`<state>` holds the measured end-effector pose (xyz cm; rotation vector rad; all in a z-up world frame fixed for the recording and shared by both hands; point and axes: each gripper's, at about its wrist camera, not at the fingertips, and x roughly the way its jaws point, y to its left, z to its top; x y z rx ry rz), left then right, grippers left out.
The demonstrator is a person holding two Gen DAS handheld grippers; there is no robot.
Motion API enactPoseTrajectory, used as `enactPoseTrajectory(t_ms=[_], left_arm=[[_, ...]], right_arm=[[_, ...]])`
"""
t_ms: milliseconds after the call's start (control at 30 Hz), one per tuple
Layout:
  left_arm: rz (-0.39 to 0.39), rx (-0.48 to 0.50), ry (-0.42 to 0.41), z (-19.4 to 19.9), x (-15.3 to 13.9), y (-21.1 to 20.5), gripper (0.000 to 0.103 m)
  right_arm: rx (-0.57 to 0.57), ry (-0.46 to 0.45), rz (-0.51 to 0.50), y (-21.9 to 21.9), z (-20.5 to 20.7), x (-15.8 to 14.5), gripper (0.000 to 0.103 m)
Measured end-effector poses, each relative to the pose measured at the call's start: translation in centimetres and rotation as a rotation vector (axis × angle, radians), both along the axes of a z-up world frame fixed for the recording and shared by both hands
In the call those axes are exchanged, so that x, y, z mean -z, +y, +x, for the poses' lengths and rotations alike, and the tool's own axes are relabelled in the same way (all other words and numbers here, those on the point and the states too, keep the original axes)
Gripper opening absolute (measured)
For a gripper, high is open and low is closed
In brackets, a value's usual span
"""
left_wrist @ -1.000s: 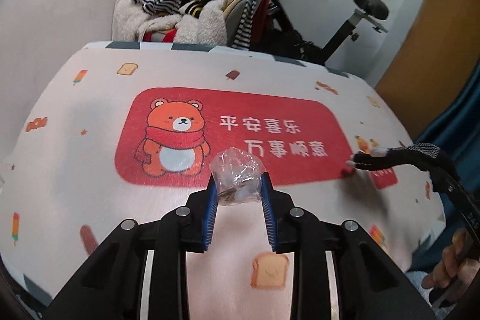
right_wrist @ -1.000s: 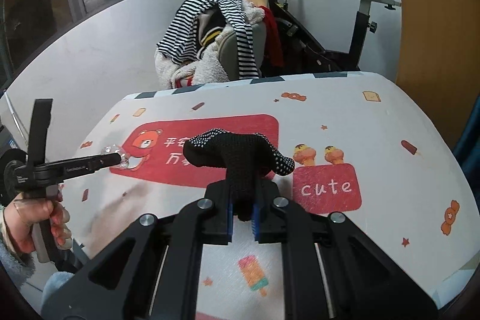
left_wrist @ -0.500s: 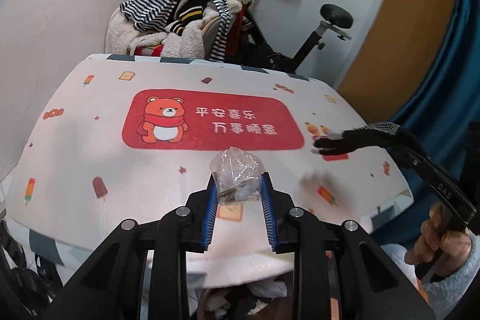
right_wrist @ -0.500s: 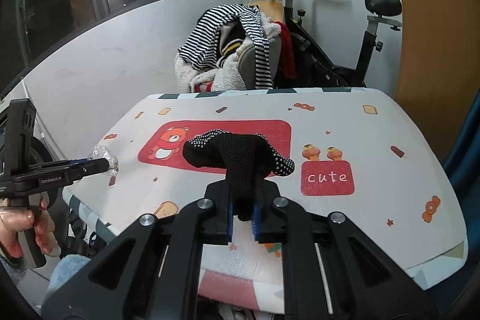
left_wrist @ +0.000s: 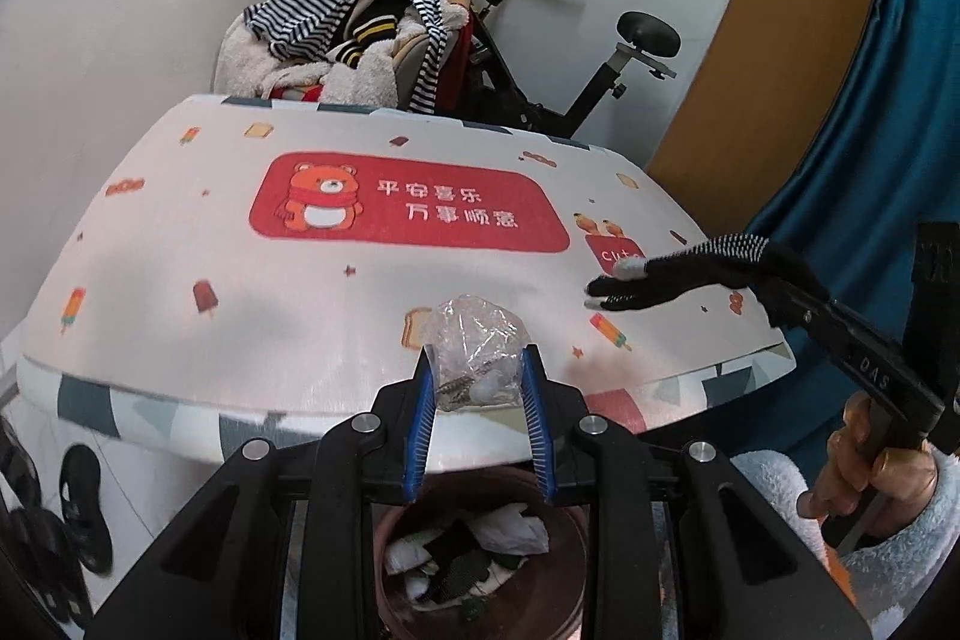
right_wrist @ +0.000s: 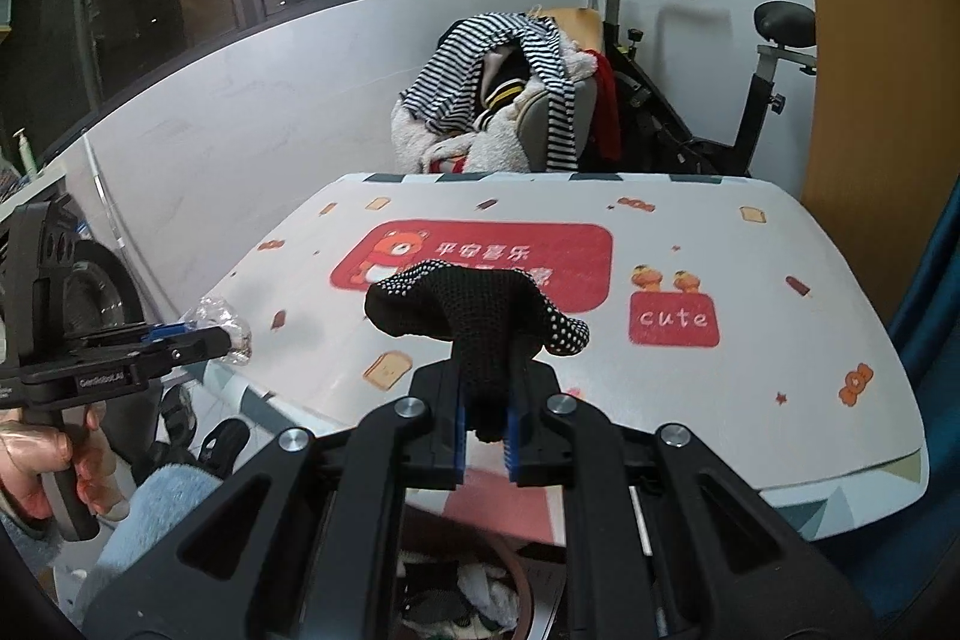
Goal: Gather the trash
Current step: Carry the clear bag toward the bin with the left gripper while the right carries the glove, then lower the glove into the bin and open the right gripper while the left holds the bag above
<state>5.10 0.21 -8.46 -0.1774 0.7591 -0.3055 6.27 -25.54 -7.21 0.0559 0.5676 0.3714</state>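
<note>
A crumpled clear plastic bag [left_wrist: 474, 352] with small scraps inside is pinched between the blue pads of my left gripper [left_wrist: 477, 382], which is shut on it. It hangs over the table's near edge, above a brown trash bin [left_wrist: 576, 568] holding white tissues and dark scraps. My right gripper [right_wrist: 483, 418] is shut on a black glove with white dots [right_wrist: 480, 316], also out past the table's near edge. From the left wrist view the glove [left_wrist: 678, 274] shows at the right; from the right wrist view the bag [right_wrist: 225, 325] shows at the left.
The table [left_wrist: 180, 250] wears a white cloth with a red bear panel [left_wrist: 408, 208]. Behind it stand a chair heaped with clothes [left_wrist: 354, 40] and an exercise bike [left_wrist: 570, 58]. Shoes [left_wrist: 84, 496] lie on the floor at left. A blue curtain [left_wrist: 888, 130] hangs at right.
Both grippers have drawn back from over the table to its near edge and risen a little, keeping the bag and the glove. The trash bin has come into view below.
</note>
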Motion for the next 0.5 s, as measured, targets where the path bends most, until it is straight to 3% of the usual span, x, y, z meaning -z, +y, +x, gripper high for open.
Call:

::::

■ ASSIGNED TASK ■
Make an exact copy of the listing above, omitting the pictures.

■ RESULT ■
`<state>` holds the measured end-effector pose (xyz cm; rotation vector rad; all in a z-up world frame fixed for the recording and shared by both hands; point and axes: each gripper's, at about its wrist camera, not at the fingertips, and x roughly the way its jaws point, y to its left, z to its top; x y z rx ry rz), left then right, grippers left out.
The demonstrator is a person holding two Gen DAS handheld grippers; there is no robot.
Motion API enactPoseTrajectory, used as `enactPoseTrajectory(t_ms=[_], left_arm=[[_, ...]], right_arm=[[_, ...]])`
"""
t_ms: milliseconds after the call's start (control at 30 Hz), one per tuple
Layout:
  left_arm: rz (-0.39 to 0.39), rx (-0.48 to 0.50), ry (-0.42 to 0.41), z (-19.4 to 19.9), x (-15.3 to 13.9), y (-21.1 to 20.5), gripper (0.000 to 0.103 m)
  right_arm: rx (-0.57 to 0.57), ry (-0.46 to 0.45), rz (-0.51 to 0.50), y (-21.9 to 21.9), z (-20.5 to 20.7), x (-15.8 to 14.5), gripper (0.000 to 0.103 m)
Measured end-effector poses, each relative to the pose measured at the call's start: translation in centimetres and rotation as a rotation vector (axis × angle, radians), both along the axes of a z-up world frame fixed for the recording and shared by both hands
In the call those axes are exchanged, so that x, y, z mean -z, +y, +x, for the poses' lengths and rotations alike, and the tool's own axes are relabelled in the same way (all other words and numbers here, those on the point and the states too, keep the original axes)
Gripper opening absolute (measured)
For a gripper, high is open and low is closed
In brackets, a value's usual span
"""
left_wrist @ -1.000s: 
right_wrist @ -1.000s: 
left_wrist @ -0.500s: 
right_wrist @ -0.500s: 
left_wrist @ +0.000s: 
right_wrist @ +0.000s: 
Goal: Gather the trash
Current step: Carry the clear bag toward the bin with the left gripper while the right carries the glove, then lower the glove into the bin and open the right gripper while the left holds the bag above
<state>5.10 0.21 -8.46 -0.1774 0.7591 -0.3055 6.27 -25.54 -7.21 0.0559 0.5676 0.3714</state>
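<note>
A crumpled clear plastic bag [left_wrist: 474, 352] with small scraps inside is pinched between the blue pads of my left gripper [left_wrist: 477, 382], which is shut on it. It hangs over the table's near edge, above a brown trash bin [left_wrist: 576, 568] holding white tissues and dark scraps. My right gripper [right_wrist: 483, 418] is shut on a black glove with white dots [right_wrist: 480, 316], also out past the table's near edge. From the left wrist view the glove [left_wrist: 678, 274] shows at the right; from the right wrist view the bag [right_wrist: 225, 325] shows at the left.
The table [left_wrist: 180, 250] wears a white cloth with a red bear panel [left_wrist: 408, 208]. Behind it stand a chair heaped with clothes [left_wrist: 354, 40] and an exercise bike [left_wrist: 570, 58]. Shoes [left_wrist: 84, 496] lie on the floor at left. A blue curtain [left_wrist: 888, 130] hangs at right.
Both grippers have drawn back from over the table to its near edge and risen a little, keeping the bag and the glove. The trash bin has come into view below.
</note>
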Motion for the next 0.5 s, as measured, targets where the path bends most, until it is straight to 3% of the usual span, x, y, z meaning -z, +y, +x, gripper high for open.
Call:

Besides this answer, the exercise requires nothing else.